What this task involves: Extract the lines that carry the string "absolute" from the listing.

Supplied information:
+ + + + +

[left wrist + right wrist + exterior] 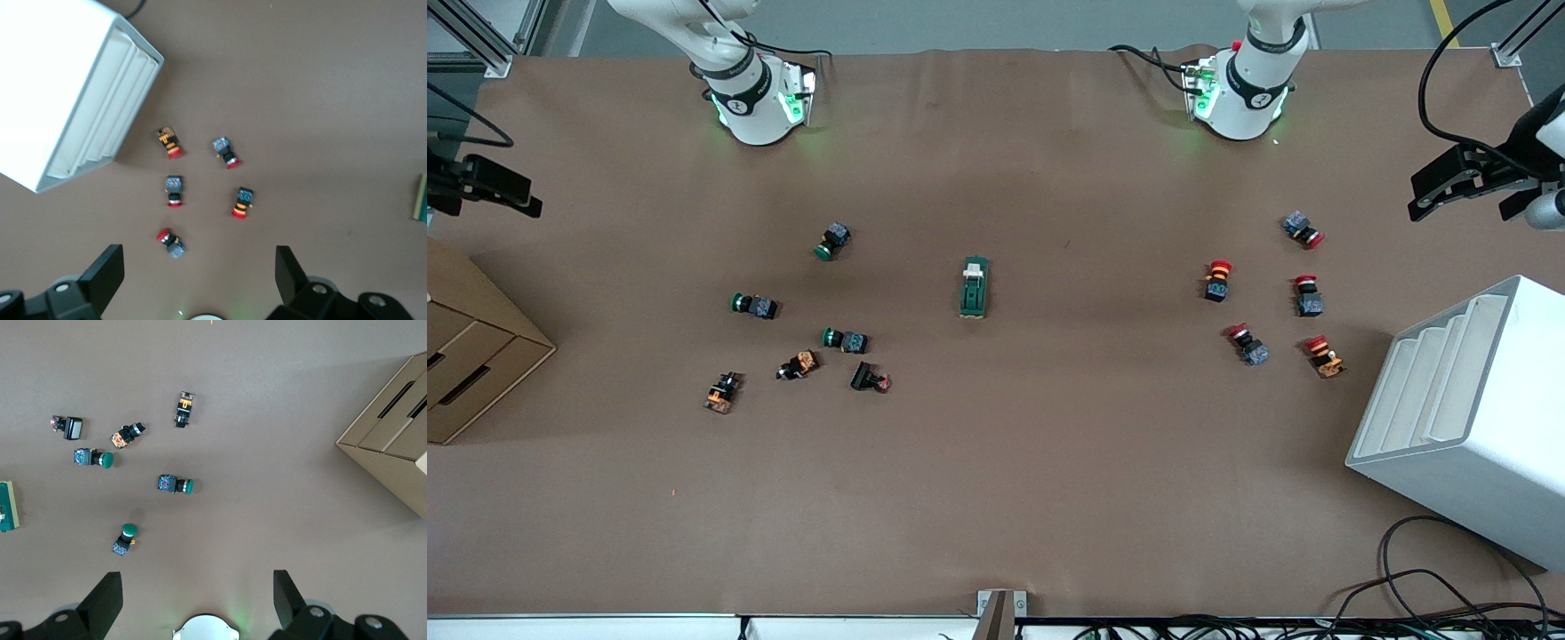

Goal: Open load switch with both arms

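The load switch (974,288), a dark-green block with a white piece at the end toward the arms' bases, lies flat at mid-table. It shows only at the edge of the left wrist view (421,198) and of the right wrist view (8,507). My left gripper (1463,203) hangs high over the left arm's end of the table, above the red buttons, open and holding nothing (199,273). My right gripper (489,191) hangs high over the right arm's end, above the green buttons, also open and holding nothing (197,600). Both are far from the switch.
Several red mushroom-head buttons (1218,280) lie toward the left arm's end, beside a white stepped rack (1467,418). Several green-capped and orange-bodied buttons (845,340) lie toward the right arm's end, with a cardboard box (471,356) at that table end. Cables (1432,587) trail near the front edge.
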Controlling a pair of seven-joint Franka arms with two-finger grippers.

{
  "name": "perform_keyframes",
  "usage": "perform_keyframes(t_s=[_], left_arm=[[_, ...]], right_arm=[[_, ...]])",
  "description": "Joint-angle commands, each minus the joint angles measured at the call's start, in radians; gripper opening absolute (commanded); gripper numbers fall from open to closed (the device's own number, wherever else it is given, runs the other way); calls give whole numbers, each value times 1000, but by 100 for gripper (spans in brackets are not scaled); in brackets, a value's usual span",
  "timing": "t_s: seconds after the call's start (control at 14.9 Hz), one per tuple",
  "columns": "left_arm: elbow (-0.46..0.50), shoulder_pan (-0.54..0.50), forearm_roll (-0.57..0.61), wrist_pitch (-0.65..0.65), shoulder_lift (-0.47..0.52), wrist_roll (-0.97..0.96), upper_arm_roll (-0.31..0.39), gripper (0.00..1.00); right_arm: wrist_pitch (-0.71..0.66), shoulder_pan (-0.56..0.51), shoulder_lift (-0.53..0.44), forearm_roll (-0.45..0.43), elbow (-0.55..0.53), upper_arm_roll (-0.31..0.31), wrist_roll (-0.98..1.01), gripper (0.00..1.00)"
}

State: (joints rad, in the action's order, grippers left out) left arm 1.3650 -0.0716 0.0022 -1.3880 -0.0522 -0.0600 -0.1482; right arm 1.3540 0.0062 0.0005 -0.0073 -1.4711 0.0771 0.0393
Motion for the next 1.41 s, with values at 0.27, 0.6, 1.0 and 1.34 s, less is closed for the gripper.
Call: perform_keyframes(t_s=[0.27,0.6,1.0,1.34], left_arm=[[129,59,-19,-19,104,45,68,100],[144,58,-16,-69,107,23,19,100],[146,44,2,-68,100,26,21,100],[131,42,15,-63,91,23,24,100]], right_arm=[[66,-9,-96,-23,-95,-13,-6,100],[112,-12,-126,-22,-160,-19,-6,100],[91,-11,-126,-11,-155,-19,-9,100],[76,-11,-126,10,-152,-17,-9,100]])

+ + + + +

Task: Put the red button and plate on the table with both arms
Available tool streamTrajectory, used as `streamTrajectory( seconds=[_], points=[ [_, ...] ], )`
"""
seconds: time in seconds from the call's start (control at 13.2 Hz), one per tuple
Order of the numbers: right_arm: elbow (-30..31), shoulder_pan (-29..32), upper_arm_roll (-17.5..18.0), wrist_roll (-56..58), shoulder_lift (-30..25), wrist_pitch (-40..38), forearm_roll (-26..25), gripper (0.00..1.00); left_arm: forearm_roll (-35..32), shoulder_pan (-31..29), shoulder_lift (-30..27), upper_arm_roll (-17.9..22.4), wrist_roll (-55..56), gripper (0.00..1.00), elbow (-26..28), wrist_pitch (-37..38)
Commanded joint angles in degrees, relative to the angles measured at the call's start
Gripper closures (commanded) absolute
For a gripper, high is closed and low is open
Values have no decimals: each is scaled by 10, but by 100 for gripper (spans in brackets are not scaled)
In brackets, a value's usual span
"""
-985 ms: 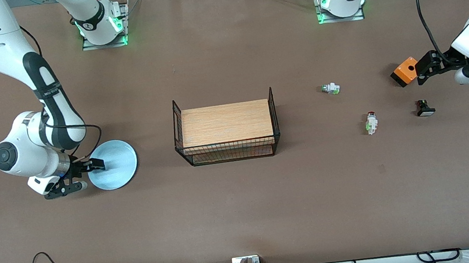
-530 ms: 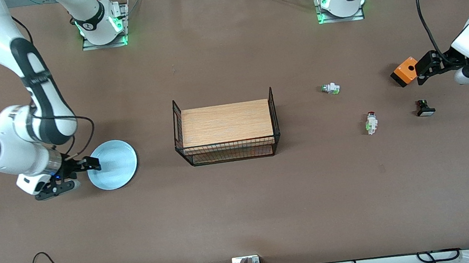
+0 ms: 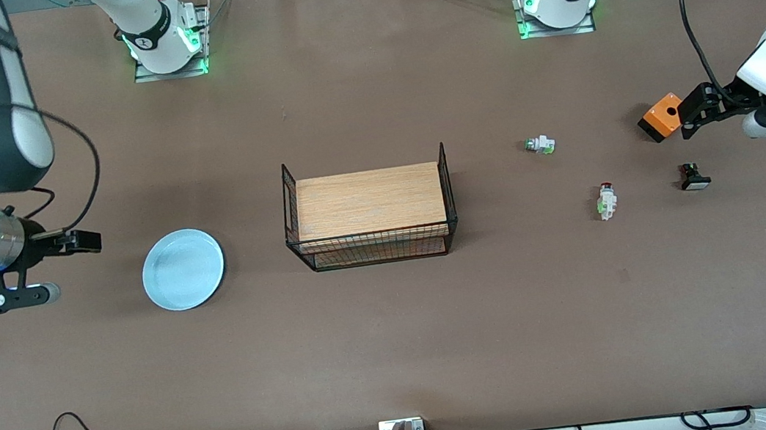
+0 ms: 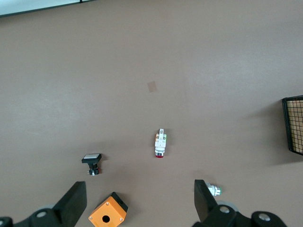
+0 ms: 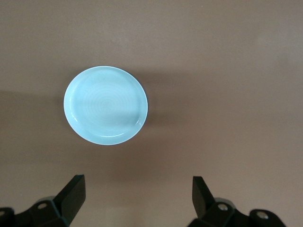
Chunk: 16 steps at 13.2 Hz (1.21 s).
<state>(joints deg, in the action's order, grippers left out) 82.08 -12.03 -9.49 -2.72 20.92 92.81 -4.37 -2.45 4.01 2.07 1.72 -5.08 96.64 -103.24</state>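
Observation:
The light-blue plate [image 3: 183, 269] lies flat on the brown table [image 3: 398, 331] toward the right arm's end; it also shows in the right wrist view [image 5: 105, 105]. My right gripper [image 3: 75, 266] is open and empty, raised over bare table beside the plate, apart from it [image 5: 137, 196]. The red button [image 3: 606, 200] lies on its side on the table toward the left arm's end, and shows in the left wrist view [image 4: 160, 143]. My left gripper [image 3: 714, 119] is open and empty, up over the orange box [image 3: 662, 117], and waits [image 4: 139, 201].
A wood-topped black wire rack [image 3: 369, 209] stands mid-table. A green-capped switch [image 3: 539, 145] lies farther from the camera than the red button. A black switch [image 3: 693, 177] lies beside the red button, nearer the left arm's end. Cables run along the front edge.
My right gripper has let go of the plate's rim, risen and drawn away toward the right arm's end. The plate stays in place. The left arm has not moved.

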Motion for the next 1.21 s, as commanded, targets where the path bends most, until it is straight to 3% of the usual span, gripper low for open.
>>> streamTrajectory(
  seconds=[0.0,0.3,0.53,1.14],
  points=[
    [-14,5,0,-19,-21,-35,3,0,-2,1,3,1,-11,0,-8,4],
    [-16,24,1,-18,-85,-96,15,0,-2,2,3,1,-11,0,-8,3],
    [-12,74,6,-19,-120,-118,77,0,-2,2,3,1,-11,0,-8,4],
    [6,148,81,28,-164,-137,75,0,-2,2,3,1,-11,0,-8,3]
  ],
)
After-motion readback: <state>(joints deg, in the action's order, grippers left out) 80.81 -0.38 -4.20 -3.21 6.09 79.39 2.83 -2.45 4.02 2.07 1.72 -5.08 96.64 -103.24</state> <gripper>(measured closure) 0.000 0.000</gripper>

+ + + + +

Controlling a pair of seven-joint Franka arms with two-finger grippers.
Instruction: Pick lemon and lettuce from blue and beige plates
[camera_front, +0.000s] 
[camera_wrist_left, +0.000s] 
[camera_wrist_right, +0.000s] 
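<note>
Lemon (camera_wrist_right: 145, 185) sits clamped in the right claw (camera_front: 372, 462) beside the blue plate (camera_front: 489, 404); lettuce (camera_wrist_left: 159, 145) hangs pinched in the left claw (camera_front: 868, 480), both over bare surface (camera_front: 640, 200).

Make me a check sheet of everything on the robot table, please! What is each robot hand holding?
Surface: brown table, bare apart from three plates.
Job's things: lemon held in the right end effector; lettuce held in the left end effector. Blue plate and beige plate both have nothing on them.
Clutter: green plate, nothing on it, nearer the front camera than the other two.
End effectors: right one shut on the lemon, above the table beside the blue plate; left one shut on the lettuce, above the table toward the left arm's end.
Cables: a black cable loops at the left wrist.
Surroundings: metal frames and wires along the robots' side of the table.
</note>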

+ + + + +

Response to the task:
  "description": "Joint-angle commands, each minus the joint angles measured at the call's start, in radians; gripper opening absolute (commanded); gripper numbers fall from open to closed (the device's own number, wherever else it is given, runs the other way); calls give whole numbers, each value times 1000, but by 100 for gripper (spans in brackets are not scaled); in brackets, a value's usual span",
Gripper closures (commanded) absolute

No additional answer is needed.